EXERCISE GOAL:
Word for word, repeat every record.

INPUT DATA:
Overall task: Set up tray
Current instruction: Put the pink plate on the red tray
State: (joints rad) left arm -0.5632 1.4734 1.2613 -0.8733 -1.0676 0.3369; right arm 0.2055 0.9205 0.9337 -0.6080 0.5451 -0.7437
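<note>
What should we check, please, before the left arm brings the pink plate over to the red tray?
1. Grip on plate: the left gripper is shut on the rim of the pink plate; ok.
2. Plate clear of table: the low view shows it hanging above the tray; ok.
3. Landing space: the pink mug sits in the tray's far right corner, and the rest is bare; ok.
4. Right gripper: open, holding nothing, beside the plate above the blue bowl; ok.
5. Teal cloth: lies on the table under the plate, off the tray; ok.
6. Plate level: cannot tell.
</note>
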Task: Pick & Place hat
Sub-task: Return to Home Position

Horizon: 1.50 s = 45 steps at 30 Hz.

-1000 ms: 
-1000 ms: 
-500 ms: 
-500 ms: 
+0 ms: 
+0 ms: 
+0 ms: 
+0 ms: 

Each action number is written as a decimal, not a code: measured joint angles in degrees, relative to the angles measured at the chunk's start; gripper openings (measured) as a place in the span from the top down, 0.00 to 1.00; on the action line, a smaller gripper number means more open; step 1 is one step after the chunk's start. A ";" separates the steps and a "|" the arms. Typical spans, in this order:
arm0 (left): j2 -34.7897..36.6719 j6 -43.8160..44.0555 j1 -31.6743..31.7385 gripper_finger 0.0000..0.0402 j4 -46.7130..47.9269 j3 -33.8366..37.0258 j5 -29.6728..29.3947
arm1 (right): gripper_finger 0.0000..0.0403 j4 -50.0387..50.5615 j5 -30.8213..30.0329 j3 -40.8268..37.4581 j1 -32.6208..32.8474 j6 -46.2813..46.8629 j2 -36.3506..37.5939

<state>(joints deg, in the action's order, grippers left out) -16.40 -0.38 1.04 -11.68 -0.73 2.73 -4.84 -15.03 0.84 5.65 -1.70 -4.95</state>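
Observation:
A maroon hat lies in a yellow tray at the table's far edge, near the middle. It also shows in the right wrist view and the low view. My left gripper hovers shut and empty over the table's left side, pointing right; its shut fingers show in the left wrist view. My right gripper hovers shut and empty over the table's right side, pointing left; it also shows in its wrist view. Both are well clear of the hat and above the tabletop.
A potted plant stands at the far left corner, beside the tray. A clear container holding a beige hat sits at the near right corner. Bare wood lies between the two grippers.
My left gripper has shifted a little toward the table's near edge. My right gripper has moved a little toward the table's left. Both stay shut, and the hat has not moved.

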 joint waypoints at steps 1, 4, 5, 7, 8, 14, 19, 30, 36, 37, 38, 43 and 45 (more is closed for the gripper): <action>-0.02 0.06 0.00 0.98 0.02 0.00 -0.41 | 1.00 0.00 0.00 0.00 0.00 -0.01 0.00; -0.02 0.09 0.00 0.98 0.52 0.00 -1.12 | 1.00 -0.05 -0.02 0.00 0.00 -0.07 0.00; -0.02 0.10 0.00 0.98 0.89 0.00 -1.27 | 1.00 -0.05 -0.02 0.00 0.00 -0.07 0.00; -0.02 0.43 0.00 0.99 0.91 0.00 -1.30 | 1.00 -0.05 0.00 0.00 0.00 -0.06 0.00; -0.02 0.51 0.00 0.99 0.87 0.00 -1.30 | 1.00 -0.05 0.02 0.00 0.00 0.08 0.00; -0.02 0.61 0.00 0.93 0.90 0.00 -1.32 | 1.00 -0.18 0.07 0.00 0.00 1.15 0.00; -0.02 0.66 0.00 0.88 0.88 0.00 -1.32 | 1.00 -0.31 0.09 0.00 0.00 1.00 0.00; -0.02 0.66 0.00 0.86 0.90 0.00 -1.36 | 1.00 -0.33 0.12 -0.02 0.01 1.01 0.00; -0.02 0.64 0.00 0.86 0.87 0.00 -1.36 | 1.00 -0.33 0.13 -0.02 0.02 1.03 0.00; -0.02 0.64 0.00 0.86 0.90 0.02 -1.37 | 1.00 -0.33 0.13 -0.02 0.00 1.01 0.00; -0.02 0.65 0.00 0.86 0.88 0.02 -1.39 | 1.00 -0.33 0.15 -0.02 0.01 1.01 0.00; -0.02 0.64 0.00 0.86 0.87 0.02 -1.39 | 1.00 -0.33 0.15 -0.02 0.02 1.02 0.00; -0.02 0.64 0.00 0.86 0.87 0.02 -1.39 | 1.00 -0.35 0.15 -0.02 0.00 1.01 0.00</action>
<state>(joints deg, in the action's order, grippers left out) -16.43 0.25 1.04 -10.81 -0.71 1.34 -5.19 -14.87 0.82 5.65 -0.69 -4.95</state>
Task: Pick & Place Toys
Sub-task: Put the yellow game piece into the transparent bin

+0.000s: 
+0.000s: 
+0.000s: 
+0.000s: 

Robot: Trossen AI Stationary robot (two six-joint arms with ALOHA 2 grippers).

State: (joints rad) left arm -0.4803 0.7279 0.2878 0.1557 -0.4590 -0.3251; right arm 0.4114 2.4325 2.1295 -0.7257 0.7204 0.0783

SOLVED EXERCISE:
Overall task: Set up tray
Current instruction: Put the pink plate on the red tray
State: (joints rad) left arm -0.5632 1.4734 1.2613 -0.8733 -1.0676 0.3369; right arm 0.2055 0.9205 0.9337 -0.6080 0.5451 -0.7437
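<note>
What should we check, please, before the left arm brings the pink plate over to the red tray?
1. Grip on plate: the left gripper is shut on the rim of the pink plate; ok.
2. Plate clear of table: the low view shows it hanging above the tray; ok.
3. Landing space: the pink mug sits in the tray's far right corner, and the rest is bare; ok.
4. Right gripper: open, holding nothing, beside the plate above the blue bowl; ok.
5. Teal cloth: lies on the table under the plate, off the tray; ok.
6. Plate level: cannot tell.
</note>
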Task: Pick & Place hat
Sub-task: Return to Home Position

Horizon: 1.50 s = 45 steps at 30 Hz.

-1000 ms: 
-1000 ms: 
-500 ms: 
-500 ms: 
+0 ms: 
+0 ms: 
+0 ms: 
+0 ms: 

Each action number is written as a decimal, not a code: measured joint angles in degrees, relative to the angles measured at the chunk's start; gripper openings (measured) as a place in the span from the top down, 0.00 to 1.00; on the action line, a smaller gripper number means more open; step 1 is one step after the chunk's start. A ";" separates the steps and a "|" the arms. Typical spans, in this order:
arm0 (left): j2 -34.7897..36.6719 j6 -43.8160..44.0555 j1 -31.6743..31.7385 gripper_finger 0.0000..0.0402 j4 -46.7130..47.9269 j3 -33.8366..37.0258 j5 -29.6728..29.3947
arm1 (right): gripper_finger 0.0000..0.0403 j4 -50.0387..50.5615 j5 -30.8213..30.0329 j3 -40.8268..37.4581 j1 -32.6208..32.8474 j6 -46.2813..46.8629 j2 -36.3506..37.5939

<state>(joints deg, in the action's order, grippers left out) -16.40 -0.38 1.04 -11.68 -0.73 2.73 -4.84 -15.03 0.84 5.65 -1.70 -4.95</state>
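Observation:
A maroon hat lies in a yellow tray at the table's far edge, near the middle. It also shows in the right wrist view and the low view. My left gripper hovers shut and empty over the table's left side, pointing right; its shut fingers show in the left wrist view. My right gripper hovers shut and empty over the table's right side, pointing left; it also shows in its wrist view. Both are well clear of the hat and above the tabletop.
A potted plant stands at the far left corner, beside the tray. A clear container holding a beige hat sits at the near right corner. Bare wood lies between the two grippers.
My left gripper has shifted a little toward the table's near edge. My right gripper has moved a little toward the table's left. Both stay shut, and the hat has not moved.
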
 joint waypoints at steps 1, 4, 5, 7, 8, 14, 19, 30, 36, 37, 38, 43 and 45 (more is closed for the gripper): <action>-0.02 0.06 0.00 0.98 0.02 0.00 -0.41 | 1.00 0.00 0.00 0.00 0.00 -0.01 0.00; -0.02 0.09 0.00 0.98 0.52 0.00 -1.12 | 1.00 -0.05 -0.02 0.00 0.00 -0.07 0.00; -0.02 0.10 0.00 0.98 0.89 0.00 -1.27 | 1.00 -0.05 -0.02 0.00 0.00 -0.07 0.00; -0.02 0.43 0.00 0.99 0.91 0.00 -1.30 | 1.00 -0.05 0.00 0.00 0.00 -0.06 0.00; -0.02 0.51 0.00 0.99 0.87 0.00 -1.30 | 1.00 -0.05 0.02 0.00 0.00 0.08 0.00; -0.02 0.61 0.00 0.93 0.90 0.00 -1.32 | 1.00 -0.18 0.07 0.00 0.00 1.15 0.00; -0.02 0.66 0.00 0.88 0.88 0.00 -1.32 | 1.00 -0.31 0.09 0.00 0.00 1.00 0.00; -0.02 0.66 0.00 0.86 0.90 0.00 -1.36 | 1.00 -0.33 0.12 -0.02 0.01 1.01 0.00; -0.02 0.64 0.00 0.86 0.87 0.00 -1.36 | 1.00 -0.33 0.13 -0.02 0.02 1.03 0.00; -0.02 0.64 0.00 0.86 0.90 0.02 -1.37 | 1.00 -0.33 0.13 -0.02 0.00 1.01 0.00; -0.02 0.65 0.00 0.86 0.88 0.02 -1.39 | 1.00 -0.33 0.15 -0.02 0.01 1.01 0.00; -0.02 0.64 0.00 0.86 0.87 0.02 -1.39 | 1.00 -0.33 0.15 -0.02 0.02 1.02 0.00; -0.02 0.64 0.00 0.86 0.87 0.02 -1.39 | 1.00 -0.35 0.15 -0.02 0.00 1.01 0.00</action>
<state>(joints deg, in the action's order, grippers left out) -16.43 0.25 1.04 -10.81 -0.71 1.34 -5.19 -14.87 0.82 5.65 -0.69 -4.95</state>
Task: Pick & Place Toys
Sub-task: Put the yellow game piece into the transparent bin

+0.000s: 
+0.000s: 
+0.000s: 
+0.000s: 

Robot: Trossen AI Stationary robot (two six-joint arms with ALOHA 2 grippers).

State: (joints rad) left arm -0.4803 0.7279 0.2878 0.1557 -0.4590 -0.3251; right arm 0.4114 2.4325 2.1295 -0.7257 0.7204 0.0783

What this exercise asked for has been supplied.